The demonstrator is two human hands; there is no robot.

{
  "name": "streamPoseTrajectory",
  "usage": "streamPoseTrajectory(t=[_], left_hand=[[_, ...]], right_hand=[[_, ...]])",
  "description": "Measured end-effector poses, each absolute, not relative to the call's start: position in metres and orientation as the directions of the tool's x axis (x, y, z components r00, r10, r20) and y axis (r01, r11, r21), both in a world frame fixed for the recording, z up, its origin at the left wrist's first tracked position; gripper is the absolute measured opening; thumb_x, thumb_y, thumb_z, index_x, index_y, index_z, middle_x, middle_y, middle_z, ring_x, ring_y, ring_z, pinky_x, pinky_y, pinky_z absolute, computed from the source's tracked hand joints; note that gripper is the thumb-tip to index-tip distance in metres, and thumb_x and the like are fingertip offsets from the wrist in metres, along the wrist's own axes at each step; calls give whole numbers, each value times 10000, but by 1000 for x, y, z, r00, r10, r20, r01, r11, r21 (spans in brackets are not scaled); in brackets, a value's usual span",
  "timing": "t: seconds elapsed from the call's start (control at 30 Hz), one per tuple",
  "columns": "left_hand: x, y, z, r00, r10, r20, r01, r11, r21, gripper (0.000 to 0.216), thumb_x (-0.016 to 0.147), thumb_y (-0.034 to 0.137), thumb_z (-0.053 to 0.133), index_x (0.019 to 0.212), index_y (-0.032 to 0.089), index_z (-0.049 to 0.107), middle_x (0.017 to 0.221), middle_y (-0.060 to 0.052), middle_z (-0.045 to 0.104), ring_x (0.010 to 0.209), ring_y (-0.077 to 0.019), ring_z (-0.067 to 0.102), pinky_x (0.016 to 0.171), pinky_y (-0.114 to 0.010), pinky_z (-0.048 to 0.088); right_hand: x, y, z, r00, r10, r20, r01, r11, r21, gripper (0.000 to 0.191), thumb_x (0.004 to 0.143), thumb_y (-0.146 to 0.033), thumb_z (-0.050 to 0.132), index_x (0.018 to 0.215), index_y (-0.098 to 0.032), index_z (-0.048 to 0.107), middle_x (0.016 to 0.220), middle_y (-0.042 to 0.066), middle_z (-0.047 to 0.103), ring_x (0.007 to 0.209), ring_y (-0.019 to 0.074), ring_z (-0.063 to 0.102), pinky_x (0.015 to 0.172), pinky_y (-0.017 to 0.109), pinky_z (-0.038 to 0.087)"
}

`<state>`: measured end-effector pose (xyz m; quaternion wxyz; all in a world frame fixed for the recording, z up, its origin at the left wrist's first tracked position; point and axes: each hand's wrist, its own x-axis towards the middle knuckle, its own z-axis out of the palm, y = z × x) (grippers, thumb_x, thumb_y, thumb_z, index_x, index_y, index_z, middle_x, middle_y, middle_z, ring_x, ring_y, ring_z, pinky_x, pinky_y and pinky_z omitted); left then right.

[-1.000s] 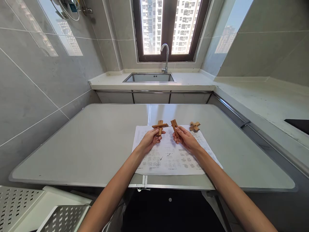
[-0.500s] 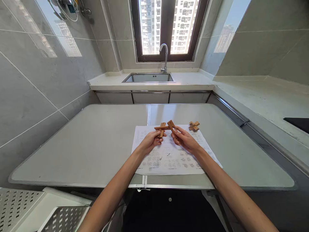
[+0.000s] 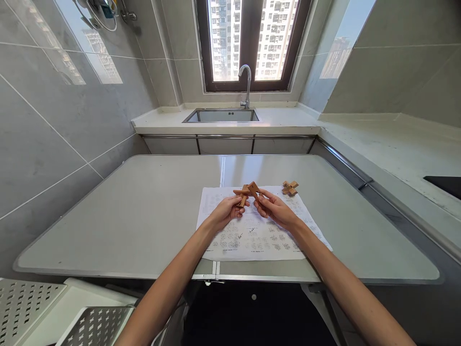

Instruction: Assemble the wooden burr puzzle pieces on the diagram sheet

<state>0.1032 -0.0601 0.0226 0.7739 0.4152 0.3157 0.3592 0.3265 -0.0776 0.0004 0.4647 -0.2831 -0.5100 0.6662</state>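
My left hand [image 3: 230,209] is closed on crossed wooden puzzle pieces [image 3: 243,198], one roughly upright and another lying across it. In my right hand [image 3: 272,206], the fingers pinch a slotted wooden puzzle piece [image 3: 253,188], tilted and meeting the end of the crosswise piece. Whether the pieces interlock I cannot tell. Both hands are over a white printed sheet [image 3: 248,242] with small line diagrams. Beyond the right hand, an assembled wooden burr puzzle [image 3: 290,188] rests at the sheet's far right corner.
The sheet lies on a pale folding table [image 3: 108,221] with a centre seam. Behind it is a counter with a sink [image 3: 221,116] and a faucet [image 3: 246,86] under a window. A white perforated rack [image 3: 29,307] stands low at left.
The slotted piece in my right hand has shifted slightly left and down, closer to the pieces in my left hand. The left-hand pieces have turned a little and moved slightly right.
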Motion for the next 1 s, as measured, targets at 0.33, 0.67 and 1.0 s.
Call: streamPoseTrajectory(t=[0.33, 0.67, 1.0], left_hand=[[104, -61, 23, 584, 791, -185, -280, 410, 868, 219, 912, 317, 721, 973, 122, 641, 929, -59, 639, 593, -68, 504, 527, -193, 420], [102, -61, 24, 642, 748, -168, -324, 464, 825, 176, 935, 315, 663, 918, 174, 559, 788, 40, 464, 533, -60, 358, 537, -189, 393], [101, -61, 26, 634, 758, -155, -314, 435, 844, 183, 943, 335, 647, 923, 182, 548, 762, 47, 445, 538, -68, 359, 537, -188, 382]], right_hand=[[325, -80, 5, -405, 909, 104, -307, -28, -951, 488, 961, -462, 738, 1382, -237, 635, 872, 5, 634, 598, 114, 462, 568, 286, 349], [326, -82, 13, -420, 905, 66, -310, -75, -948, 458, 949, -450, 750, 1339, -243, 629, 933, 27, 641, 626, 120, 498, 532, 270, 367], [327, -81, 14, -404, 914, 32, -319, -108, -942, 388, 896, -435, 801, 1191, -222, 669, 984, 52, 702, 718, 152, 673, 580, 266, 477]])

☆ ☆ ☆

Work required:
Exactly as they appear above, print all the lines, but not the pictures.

Expected output:
The demonstrator is two human hands; there is no robot.

{
  "name": "streamPoseTrajectory",
  "usage": "streamPoseTrajectory(t=[_], left_hand=[[_, ...]], right_hand=[[_, ...]])",
  "description": "Measured end-effector poses, each absolute, not relative to the call's start: position in metres and orientation as the directions of the tool's x axis (x, y, z components r00, r10, r20) and y axis (r01, r11, r21), both in a world frame fixed for the recording, z up, its origin at the left wrist's first tracked position; gripper is the absolute measured opening; thumb_x, thumb_y, thumb_z, index_x, index_y, index_z, middle_x, middle_y, middle_z, ring_x, ring_y, ring_z, pinky_x, pinky_y, pinky_z absolute, computed from the source's tracked hand joints; note that gripper is the thumb-tip to index-tip distance in metres, and thumb_x and the like are fingertip offsets from the wrist in metres, along the wrist's own axes at each step; calls give whole numbers, each value times 10000, but by 1000 for x, y, z, r00, r10, r20, r01, r11, r21 (spans in brackets are not scaled); in brackets, a value's usual span",
  "timing": "t: seconds elapsed from the call's start (control at 30 Hz), one per tuple",
  "columns": "left_hand: x, y, z, r00, r10, r20, r01, r11, r21, gripper (0.000 to 0.216), thumb_x (-0.016 to 0.147), thumb_y (-0.034 to 0.137), thumb_z (-0.053 to 0.133), index_x (0.019 to 0.212), index_y (-0.032 to 0.089), index_z (-0.049 to 0.107), middle_x (0.017 to 0.221), middle_y (-0.060 to 0.052), middle_z (-0.045 to 0.104), ring_x (0.010 to 0.209), ring_y (-0.077 to 0.019), ring_z (-0.067 to 0.102), pinky_x (0.016 to 0.171), pinky_y (-0.114 to 0.010), pinky_z (-0.048 to 0.088); right_hand: x, y, z, r00, r10, r20, r01, r11, r21, gripper (0.000 to 0.191), thumb_x (0.004 to 0.143), thumb_y (-0.146 to 0.033), thumb_z (-0.050 to 0.132), index_x (0.018 to 0.215), index_y (-0.098 to 0.032), index_z (-0.048 to 0.107), middle_x (0.016 to 0.220), middle_y (-0.042 to 0.066), middle_z (-0.047 to 0.103), ring_x (0.007 to 0.209), ring_y (-0.019 to 0.074), ring_z (-0.063 to 0.102), pinky_x (0.015 to 0.172), pinky_y (-0.017 to 0.109), pinky_z (-0.038 to 0.087)"
}

`<state>`: measured end-effector pose (xyz m; quaternion wxyz; all in a world frame fixed for the recording, z up, its origin at the left wrist's first tracked position; point and axes: each hand's wrist, its own x-axis towards the middle knuckle, its own z-axis out of the palm, y = z × x) (grippers, thumb_x, thumb_y, thumb_z, index_x, index_y, index_z, middle_x, middle_y, middle_z, ring_x, ring_y, ring_z, pinky_x, pinky_y and pinky_z omitted); left then right.

[-1.000s] 
[-0.500s] 
[+0.000s] 

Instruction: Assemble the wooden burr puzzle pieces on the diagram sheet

<state>0.1032 -0.0601 0.0226 0.7739 0.4152 0.3157 0.3592 0.3265 -0.0776 0.0004 0.4647 -0.2831 -0.5100 0.6662</state>
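My left hand [image 3: 230,209] is closed on crossed wooden puzzle pieces [image 3: 243,198], one roughly upright and another lying across it. In my right hand [image 3: 272,206], the fingers pinch a slotted wooden puzzle piece [image 3: 253,188], tilted and meeting the end of the crosswise piece. Whether the pieces interlock I cannot tell. Both hands are over a white printed sheet [image 3: 248,242] with small line diagrams. Beyond the right hand, an assembled wooden burr puzzle [image 3: 290,188] rests at the sheet's far right corner.
The sheet lies on a pale folding table [image 3: 108,221] with a centre seam. Behind it is a counter with a sink [image 3: 221,116] and a faucet [image 3: 246,86] under a window. A white perforated rack [image 3: 29,307] stands low at left.
The slotted piece in my right hand has shifted slightly left and down, closer to the pieces in my left hand. The left-hand pieces have turned a little and moved slightly right.
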Motion for the next 1 s, as measured, targets at 0.33, 0.67 and 1.0 s.
Call: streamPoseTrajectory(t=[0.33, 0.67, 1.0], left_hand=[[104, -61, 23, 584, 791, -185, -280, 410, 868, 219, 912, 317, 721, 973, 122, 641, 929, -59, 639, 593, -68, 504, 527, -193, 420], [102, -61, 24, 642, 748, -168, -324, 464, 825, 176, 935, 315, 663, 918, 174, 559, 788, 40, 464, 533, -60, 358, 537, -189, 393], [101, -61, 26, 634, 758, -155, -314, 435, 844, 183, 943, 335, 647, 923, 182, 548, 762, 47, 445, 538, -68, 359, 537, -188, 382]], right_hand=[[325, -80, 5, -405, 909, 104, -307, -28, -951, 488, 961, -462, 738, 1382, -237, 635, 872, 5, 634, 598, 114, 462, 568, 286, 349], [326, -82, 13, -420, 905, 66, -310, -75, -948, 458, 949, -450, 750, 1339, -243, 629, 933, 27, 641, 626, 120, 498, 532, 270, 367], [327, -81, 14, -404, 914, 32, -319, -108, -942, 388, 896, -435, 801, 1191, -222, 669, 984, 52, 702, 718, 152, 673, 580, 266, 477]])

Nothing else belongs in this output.